■ EXERCISE DESCRIPTION ■
Count up the lines holding "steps" in the material, then reply with only the number.

■ AVAILABLE RECORDS ■
◆ ◆ ◆ ◆

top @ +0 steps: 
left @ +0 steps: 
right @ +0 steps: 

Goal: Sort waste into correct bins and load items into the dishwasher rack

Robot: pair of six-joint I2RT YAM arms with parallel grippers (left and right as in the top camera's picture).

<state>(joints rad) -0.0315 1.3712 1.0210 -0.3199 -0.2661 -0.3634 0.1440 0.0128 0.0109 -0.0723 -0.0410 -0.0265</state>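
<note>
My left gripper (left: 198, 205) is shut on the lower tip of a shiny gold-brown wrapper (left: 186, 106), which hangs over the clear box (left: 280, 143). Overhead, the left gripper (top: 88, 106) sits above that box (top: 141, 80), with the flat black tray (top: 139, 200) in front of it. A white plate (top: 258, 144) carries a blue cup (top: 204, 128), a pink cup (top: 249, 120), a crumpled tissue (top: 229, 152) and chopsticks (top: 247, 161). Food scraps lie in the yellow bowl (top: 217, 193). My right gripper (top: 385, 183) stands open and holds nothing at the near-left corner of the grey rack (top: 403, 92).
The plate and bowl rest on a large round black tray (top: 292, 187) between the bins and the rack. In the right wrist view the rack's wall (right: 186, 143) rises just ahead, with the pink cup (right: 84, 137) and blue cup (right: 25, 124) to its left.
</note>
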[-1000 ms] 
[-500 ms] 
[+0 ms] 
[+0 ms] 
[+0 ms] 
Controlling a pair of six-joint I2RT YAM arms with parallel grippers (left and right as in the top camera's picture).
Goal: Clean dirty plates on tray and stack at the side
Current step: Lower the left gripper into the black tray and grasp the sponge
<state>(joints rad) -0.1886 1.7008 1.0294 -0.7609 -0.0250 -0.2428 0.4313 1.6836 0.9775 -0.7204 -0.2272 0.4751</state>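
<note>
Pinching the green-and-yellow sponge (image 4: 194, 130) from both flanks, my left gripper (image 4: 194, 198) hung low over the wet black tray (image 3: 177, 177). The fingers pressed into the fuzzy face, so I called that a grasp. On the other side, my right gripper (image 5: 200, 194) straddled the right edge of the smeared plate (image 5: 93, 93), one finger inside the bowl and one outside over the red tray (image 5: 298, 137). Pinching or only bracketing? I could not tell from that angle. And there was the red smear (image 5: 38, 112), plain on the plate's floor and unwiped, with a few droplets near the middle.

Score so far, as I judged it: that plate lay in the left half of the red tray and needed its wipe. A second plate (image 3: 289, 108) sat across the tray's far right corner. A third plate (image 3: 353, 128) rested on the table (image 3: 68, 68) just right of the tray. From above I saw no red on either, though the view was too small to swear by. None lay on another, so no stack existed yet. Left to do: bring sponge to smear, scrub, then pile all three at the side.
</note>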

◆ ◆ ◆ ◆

■ OUTPUT OF THE TASK ■
3